Assigned task:
Without including any pictures, give back all of the data exactly.

Data below:
────────

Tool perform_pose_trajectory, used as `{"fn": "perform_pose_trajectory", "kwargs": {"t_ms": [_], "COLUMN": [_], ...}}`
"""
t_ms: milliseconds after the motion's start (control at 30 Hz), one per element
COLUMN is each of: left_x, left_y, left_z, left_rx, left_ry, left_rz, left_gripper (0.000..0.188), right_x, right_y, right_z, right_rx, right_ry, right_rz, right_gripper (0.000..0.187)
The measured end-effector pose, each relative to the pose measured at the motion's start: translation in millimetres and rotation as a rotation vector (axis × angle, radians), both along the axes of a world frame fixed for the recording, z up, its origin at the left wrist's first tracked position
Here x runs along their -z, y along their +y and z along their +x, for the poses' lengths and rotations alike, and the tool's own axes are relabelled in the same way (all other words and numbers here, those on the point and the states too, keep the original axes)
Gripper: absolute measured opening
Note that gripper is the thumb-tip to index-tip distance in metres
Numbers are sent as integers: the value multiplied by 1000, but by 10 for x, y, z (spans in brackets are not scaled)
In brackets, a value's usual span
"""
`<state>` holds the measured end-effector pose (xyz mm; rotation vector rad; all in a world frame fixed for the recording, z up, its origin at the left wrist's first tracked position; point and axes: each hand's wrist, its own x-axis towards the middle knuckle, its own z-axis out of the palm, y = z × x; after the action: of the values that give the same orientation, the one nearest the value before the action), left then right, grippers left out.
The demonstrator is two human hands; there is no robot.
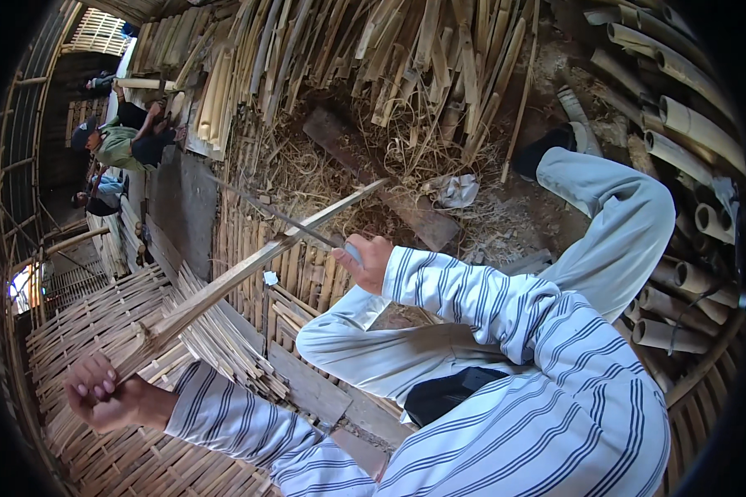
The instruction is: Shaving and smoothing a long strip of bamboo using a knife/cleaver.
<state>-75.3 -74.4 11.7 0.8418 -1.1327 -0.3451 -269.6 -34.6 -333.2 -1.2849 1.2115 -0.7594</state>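
A long split bamboo strip (215, 296) runs slantwise from lower left to upper right, with a node near each third. My left hand (112, 393) is closed at its lower-left end, fingers curled; the very end is hidden by the hand. My right hand (369, 263) grips a long knife (294, 222) by its pale grey-blue handle. The thin dark blade crosses the strip near a node and seems to touch it, its tip pointing to the upper left. My knees are bent on either side of the work.
Bundled bamboo slats (448, 50) lean at the back above curly shavings (307, 157). A dark wooden plank (410, 211) lies beyond my right hand. Bamboo tubes (692, 137) are stacked at right; a woven bamboo mat (83, 319) spreads at left. A person (120, 145) sits at far left.
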Motion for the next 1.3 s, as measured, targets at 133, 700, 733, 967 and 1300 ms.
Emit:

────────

Answer to this problem:
Tool perform_pose_trajectory, used as `{"fn": "perform_pose_trajectory", "kwargs": {"t_ms": [_], "COLUMN": [_], ...}}`
"""
t_ms: milliseconds after the motion's start (control at 30 Hz), one per element
COLUMN is each of: left_x, left_y, left_z, left_rx, left_ry, left_rz, left_gripper (0.000..0.188), right_x, right_y, right_z, right_rx, right_ry, right_rz, right_gripper (0.000..0.187)
The measured end-effector pose, each relative to the pose measured at the motion's start: translation in millimetres and rotation as a rotation vector (axis × angle, radians), both along the axes of a world frame fixed for the recording, z up, its origin at the left wrist's first tracked position
Here x runs along their -z, y along their +y and z along their +x, for the poses' lengths and rotations alike, and the tool's own axes are relabelled in the same way (all other words and numbers here, those on the point and the states too, keep the original axes)
Gripper: absolute measured opening
Note that gripper is the thumb-tip to index-tip distance in metres
Numbers are sent as integers: the value multiplied by 1000, but by 10 for x, y, z (spans in brackets are not scaled)
In brackets, a value's usual span
"""
`<state>` holds the measured end-effector pose (xyz mm; rotation vector rad; all in a world frame fixed for the recording, z up, its origin at the left wrist's first tracked position; point and axes: each hand's wrist, its own x-axis towards the middle knuckle, its own z-axis out of the palm, y = z × x; after the action: of the values that give the same orientation, the one nearest the value before the action), left then right, grippers left out.
The demonstrator is two human hands; there is no robot.
The instruction is: Shaving and smoothing a long strip of bamboo using a knife/cleaver.
<state>-75.3 -74.4 11.7 0.8418 -1.1327 -0.3451 -269.6 -34.6 -333.2 -1.2849 1.2115 -0.7594</state>
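A long split bamboo strip (215, 296) runs slantwise from lower left to upper right, with a node near each third. My left hand (112, 393) is closed at its lower-left end, fingers curled; the very end is hidden by the hand. My right hand (369, 263) grips a long knife (294, 222) by its pale grey-blue handle. The thin dark blade crosses the strip near a node and seems to touch it, its tip pointing to the upper left. My knees are bent on either side of the work.
Bundled bamboo slats (448, 50) lean at the back above curly shavings (307, 157). A dark wooden plank (410, 211) lies beyond my right hand. Bamboo tubes (692, 137) are stacked at right; a woven bamboo mat (83, 319) spreads at left. A person (120, 145) sits at far left.
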Motion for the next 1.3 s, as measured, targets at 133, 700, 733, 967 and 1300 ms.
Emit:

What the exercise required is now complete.